## Task instructions
Nothing in the listing may be skipped; transcribe all of it as written.

(Beginning of Recorded data)

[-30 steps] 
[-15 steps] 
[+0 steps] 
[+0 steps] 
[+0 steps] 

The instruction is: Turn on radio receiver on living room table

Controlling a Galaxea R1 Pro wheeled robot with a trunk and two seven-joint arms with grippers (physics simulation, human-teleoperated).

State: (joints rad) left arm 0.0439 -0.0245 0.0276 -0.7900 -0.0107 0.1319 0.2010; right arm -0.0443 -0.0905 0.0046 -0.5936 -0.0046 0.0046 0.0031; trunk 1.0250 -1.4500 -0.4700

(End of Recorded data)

## Written solution
[-30 steps] 
[-15 steps] 
[+0 steps] 
[+0 steps] 
[+0 steps] 

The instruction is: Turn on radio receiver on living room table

Controlling a Galaxea R1 Pro wheeled robot with a trunk and two seven-joint arms with grippers (physics simulation, human-teleoperated).

State: (joints rad) left arm 0.0439 -0.0245 0.0276 -0.7900 -0.0107 0.1319 0.2010; right arm -0.0443 -0.0905 0.0046 -0.5936 -0.0046 0.0046 0.0031; trunk 1.0250 -1.4500 -0.4700

No more output is needed here.